--- What you have to do ---
Return the lines below exactly, from the first one through the line that has "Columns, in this". Leave out everything after it.

──────── Source material

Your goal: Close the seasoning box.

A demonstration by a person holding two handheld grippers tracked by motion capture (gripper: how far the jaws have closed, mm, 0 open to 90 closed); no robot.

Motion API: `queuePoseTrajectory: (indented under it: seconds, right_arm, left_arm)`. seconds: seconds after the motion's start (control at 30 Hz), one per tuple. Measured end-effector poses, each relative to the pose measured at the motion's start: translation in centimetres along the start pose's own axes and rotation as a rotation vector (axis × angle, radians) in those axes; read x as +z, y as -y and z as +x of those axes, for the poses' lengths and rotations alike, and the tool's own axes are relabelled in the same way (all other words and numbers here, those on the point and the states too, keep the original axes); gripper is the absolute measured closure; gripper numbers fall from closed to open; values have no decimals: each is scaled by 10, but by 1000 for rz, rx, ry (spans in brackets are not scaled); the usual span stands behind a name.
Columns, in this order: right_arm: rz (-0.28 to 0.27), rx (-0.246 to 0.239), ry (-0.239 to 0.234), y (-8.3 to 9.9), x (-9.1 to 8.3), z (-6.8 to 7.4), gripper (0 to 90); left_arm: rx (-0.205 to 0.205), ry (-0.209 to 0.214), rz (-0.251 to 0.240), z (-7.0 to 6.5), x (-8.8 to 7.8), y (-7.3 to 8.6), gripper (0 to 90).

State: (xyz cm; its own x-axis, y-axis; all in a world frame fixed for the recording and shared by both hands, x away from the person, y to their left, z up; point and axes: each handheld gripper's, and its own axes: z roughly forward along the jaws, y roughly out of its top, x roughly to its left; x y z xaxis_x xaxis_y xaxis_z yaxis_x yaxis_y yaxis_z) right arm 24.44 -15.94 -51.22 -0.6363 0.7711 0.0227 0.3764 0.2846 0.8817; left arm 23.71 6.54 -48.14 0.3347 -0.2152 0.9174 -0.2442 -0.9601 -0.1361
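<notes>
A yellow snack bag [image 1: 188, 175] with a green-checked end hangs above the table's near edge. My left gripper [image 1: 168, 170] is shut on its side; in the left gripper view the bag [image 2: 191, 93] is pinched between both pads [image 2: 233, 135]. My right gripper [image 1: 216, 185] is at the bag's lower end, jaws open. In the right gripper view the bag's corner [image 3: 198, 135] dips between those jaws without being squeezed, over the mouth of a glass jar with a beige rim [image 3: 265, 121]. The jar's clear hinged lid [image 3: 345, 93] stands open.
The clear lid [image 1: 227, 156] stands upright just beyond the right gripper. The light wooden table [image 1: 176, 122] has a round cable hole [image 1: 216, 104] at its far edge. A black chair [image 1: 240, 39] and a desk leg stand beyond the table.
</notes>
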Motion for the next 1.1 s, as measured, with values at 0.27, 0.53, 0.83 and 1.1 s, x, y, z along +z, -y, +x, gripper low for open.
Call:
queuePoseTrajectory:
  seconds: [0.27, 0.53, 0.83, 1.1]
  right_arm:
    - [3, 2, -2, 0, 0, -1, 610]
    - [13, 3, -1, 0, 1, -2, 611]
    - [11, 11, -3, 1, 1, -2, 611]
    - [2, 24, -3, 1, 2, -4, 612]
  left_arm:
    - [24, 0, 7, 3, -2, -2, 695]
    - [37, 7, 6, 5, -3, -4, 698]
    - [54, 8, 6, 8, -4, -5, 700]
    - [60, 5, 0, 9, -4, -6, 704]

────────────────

--- Task solution ---
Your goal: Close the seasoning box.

A demonstration by a person holding two handheld grippers tracked by motion capture (gripper: how far the jaws have closed, mm, 0 open to 90 closed); no robot.

Motion API: `queuePoseTrajectory: (indented under it: seconds, right_arm, left_arm)`. seconds: seconds after the motion's start (control at 30 Hz), one per tuple. Measured end-effector poses, each relative to the pose measured at the motion's start: translation in centimetres along the start pose's own axes and rotation as a rotation vector (axis × angle, radians) in those axes; read x as +z, y as -y and z as +x of those axes, for the poses' lengths and rotations alike, and the tool's own axes are relabelled in the same way (all other words and numbers here, those on the point and the states too, keep the original axes); gripper is the absolute measured closure; gripper numbers fall from closed to open; values have no decimals: each is scaled by 10, but by 1000 for rz, rx, ry (spans in brackets are not scaled); the usual span stands behind a name.
Columns, in this order: right_arm: rz (-0.28 to 0.27), rx (-0.246 to 0.239), ry (-0.239 to 0.234), y (-8.3 to 9.9), x (-9.1 to 8.3), z (-6.8 to 7.4), gripper (0 to 90); left_arm: rx (-0.205 to 0.205), ry (-0.209 to 0.214), rz (-0.251 to 0.240), z (-7.0 to 6.5), x (-8.8 to 7.8), y (-7.3 to 8.6), gripper (0 to 90).

Whatever the exercise asked has now been answered.